## Your objective:
The reply should be the records repeated exactly, without any images.

## Task input:
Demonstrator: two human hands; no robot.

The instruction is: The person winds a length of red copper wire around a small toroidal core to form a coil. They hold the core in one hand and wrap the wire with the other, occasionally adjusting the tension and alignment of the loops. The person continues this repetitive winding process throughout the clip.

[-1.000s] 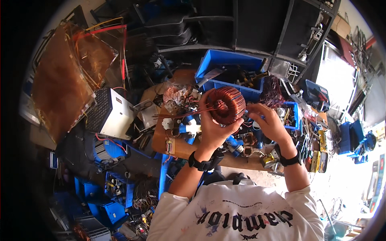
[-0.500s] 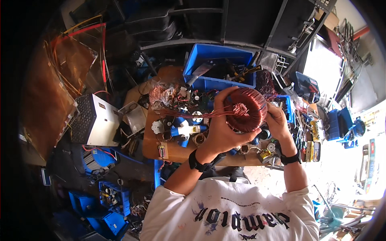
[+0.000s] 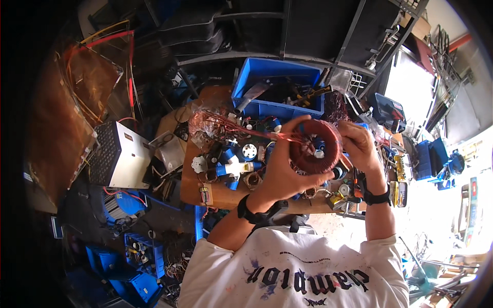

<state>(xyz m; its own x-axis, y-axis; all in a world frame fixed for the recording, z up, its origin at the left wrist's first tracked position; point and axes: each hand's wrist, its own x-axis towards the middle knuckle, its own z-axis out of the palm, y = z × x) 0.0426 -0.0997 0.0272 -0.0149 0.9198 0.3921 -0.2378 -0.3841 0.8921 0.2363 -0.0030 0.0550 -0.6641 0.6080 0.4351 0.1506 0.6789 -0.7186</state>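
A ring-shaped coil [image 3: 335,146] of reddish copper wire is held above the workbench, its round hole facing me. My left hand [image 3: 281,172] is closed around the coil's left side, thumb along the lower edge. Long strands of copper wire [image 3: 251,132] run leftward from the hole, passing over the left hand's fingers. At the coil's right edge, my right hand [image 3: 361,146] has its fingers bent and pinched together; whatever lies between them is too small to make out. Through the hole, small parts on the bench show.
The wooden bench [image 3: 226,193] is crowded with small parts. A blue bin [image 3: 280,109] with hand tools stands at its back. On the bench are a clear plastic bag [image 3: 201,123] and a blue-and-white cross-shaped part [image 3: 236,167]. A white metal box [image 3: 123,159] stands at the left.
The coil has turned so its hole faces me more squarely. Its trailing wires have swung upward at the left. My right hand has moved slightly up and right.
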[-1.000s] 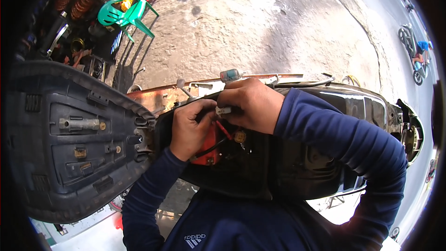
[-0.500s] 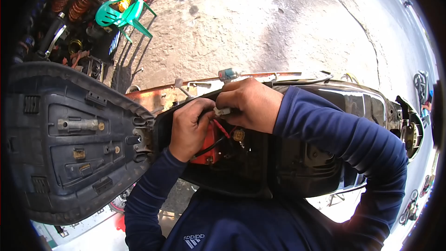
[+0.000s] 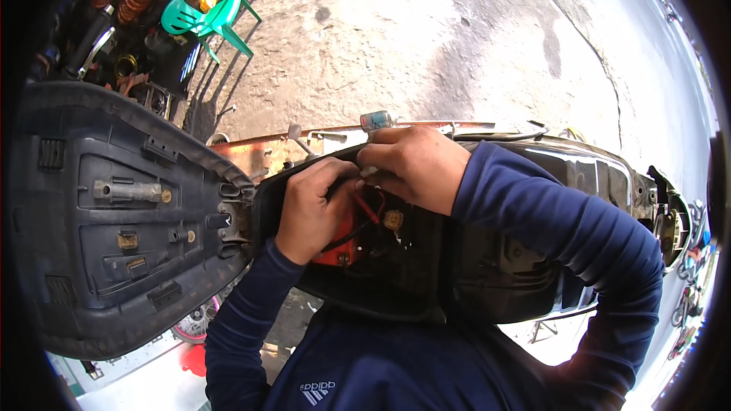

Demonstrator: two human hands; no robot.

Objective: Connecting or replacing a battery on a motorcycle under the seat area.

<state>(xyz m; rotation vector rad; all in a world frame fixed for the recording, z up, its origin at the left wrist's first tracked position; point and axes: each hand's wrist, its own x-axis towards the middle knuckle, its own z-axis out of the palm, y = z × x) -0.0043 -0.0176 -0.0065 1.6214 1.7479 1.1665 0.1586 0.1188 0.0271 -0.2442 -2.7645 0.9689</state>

## Answer area:
Demonstrator: two human hands; no robot.

The instruction is: The person winds a length of red copper wire around a small toroidal core to form a coil. They hold the core in one hand and wrap the wire with the other, occasionally adjusting the tension and alignment of the loops. The person continues this repetitive winding process throughout the clip.

[-1.000s] 
[-0.500s] 
[+0.000s] 

<state>(xyz m; its own x-axis, y-axis; all in a world frame fixed for the recording, z up, its origin at the left wrist's first tracked position; point and axes: each hand's wrist, its own x-axis towards the middle knuckle, its own z-axis out of the palm, y = z × x) 0.0426 -0.0997 0.0272 -0.0149 0.9198 0.3921 -0.2378 -0.3841 0.8921 0.2363 -0.0030 0.0550 -0.6641 0.6080 0.4351 0.1506 0.6789 -0.7186</state>
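A ring-shaped coil [image 3: 335,146] of reddish copper wire is held above the workbench, its round hole facing me. My left hand [image 3: 281,172] is closed around the coil's left side, thumb along the lower edge. Long strands of copper wire [image 3: 251,132] run leftward from the hole, passing over the left hand's fingers. At the coil's right edge, my right hand [image 3: 361,146] has its fingers bent and pinched together; whatever lies between them is too small to make out. Through the hole, small parts on the bench show.
The wooden bench [image 3: 226,193] is crowded with small parts. A blue bin [image 3: 280,109] with hand tools stands at its back. On the bench are a clear plastic bag [image 3: 201,123] and a blue-and-white cross-shaped part [image 3: 236,167]. A white metal box [image 3: 123,159] stands at the left.
The coil has turned so its hole faces me more squarely. Its trailing wires have swung upward at the left. My right hand has moved slightly up and right.
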[-1.000s] 
[-0.500s] 
[+0.000s] 

Demonstrator: two human hands; no robot.

Objective: Connecting or replacing a battery on a motorcycle under the seat area.

<state>(xyz m; rotation vector rad; all in a world frame fixed for the recording, z up, its origin at the left wrist's first tracked position; point and axes: each hand's wrist, its own x-axis towards the middle knuckle, its own z-axis out of the palm, y = z × x) -0.0043 -0.0176 -0.0065 1.6214 1.7479 1.1665 0.1586 0.1188 0.0271 -0.2442 -2.7645 0.9689</state>

The output contains the complete answer to the exercise.